Hemsworth is also excellent as Steve and is now two for two in playing straight-up psychopaths who do a little dance at some point during the film (his last iconic performance was in Bad Times at the El Royale, where his unpredictable nature as Cult Leader Billy Lee led him to dance to Deep Purple’s Hush). Jokes aside, we never know what lurks behind his charming smile, and impeccable dance skills. He’s convincing enough to make Jeff do anything he wants, constantly manipulating him even if his demeanor seems “friendly.” He uses that tactic brilliantly, and the way he talks to anyone he meets is particularly chilling. The chemistry Hemsworth shares with Teller is electrifying, on par with Oscar Isaac and Ethan Hawke in Moon Knight—a calm, and rather friendly, antagonist versus a protagonist slowly losing his mind (though Jeff doesn’t have multiple identities…he’s experiencing strong residual effects from the drugs, which exacerbate the trauma he keeps inside).
Kosinski intricately builds up the tension between the two characters before he unleashes one heck of a third act, that’s equal parts laugh-out-loud funny, impeccably cathartic, and contains multiple needle drops that enhance every ounce of Claudio Miranda’s luscious cinematography, all tightly edited by Stephen Mirrione. I truly do not want to give anything away, because it not only contains some of Chris Hemsworth’s greatest-ever work, but it is so insane that describing it in words would not do it justice. Kosinski’s third acts have always been his strongest elements of any film he makes, and Spiderhead’s is no exception.
The movie does take a while to get going, but everything starts to make sense once the climax hits and all bets go off. He’s unafraid of shocking the audience with multiple twists and turns and surprising them through impeccably shot and choreographed one-vs-one fight sequences, where the humor goes up a notch and every possible thing imaginable is used as a weapon. Had it been directed by someone else, it shouldn’t have worked, and likely would be justifiably vilified, but Kosinski’s eye for pure catharsis continues to dazzle, and he always gets the best out of his actors no matter what.
I honestly do not get why Spiderhead was met with mixed criticism when it was released on Netflix, because I loved every single minute of it. Yes, it takes time before things get more than sideways, but the intricate drama and relationships between the characters are enticing enough and hold our attention before the third act comes in and the movie unleashes its gonzo sci-fi premise to the fullest extent. Chris Hemsworth and Miles Teller are absolutely brilliant, through flawlessly executed dramatic swings that make us care about every character inhabiting Spiderhead, the craziest test facility you’ll see in a movie all year.

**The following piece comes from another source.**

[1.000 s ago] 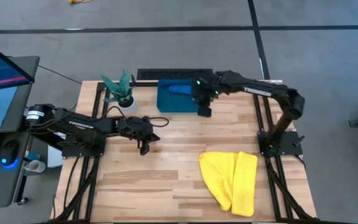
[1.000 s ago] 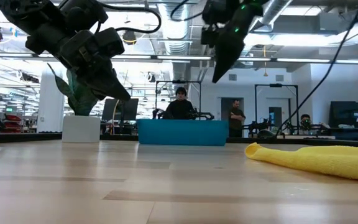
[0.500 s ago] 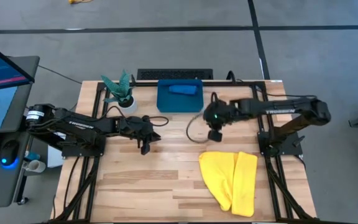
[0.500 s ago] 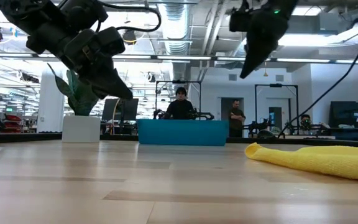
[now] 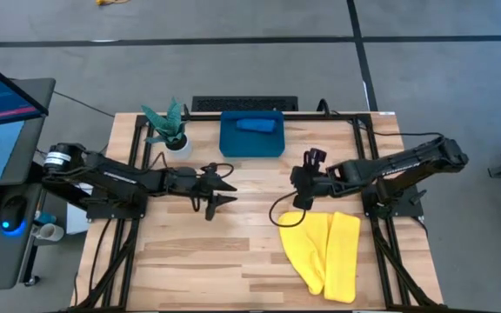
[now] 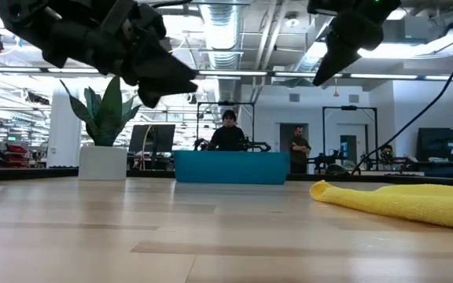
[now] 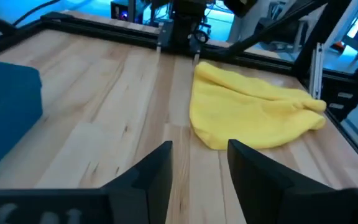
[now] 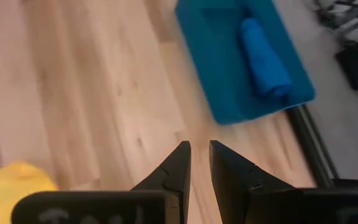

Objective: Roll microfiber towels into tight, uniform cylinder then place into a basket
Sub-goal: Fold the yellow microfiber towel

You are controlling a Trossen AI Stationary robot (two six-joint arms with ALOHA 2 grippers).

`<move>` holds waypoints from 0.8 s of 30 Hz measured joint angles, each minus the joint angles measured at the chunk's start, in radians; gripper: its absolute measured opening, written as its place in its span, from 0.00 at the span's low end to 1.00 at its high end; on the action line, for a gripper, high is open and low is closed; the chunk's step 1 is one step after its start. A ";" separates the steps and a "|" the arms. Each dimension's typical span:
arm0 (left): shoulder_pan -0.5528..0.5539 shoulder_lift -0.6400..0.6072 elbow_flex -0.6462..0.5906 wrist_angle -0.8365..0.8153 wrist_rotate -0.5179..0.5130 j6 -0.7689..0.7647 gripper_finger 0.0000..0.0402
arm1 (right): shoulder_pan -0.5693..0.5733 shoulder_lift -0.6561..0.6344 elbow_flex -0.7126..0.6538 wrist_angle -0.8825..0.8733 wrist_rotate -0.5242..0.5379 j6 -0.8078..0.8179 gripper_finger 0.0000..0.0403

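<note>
Two towels show, one yet to be rolled and one already put away. Nearest the front edge of the bench (image 5: pixel 233 261) lies the yellow towel (image 5: pixel 324 252), loosely folded and flat on the wood toward the right side; in the left wrist view it (image 7: pixel 247 115) sits as a soft heap, and in the low view its edge (image 6: pixel 399 200) rests on the surface at the right.

Just behind that towel, toward the middle of the bench, hangs the right end effector (image 5: pixel 300 196), above the wood and near the towel's back corner; its two dark fingers stand a narrow gap apart with nothing between them, as the right wrist view shows (image 8: pixel 196 165). Level with it on the other side, the left end effector (image 5: pixel 220 191) hovers above the bench with its fingers spread apart and empty (image 7: pixel 197 165), pointing across toward the yellow towel.

Farther back, at the rear edge, sits the teal basket (image 5: pixel 233 143), and inside it lies the blue towel (image 5: pixel 257 125) as a rolled cylinder toward the back wall; the right wrist view shows the same roll (image 8: pixel 263 59) lying in the basket (image 8: pixel 219 93). Beside the basket, to its left, stands a small plant in a white pot (image 5: pixel 169 130).

Beyond the bench, in the low view, people (image 6: pixel 228 134) stand in the room behind.
</note>
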 joint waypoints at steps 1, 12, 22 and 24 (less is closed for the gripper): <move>-0.003 0.028 0.009 0.020 -0.006 0.000 0.36 | 0.005 0.000 0.000 -0.002 0.018 0.016 0.20; -0.012 0.383 0.258 0.035 0.009 0.025 0.36 | 0.086 0.007 0.000 -0.067 0.025 0.122 0.20; -0.040 0.624 0.479 0.028 0.063 0.019 0.36 | 0.208 0.010 0.000 -0.177 0.132 0.316 0.20; -0.050 0.653 0.510 0.013 0.066 0.023 0.36 | 0.232 0.010 0.000 -0.176 0.153 0.334 0.20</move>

I’m waiting for Joseph Kosinski to make a bad movie, or to disappoint me. I thought it would be the day with Spiderhead after reading some of its reviews, but I couldn’t help but love Hemsworth’s dedication, Claudio Miranda’s staggering photography, and the film’s energetic needle drop which enhanced every performance and scene. Like Top Gun: Maverick, Spiderhead resurrects a type of filmmaking we don’t see anymore, and simultaneously flexes Kosinski’s directorial skills to more exciting heights, solidifying him as the best contemporary genre filmmaker working today. No one makes a movie quite like Joseph Kosinski, and no one ever will. Now please give us TRON 3, already!
Spiderhead is now available to watch on Netflix.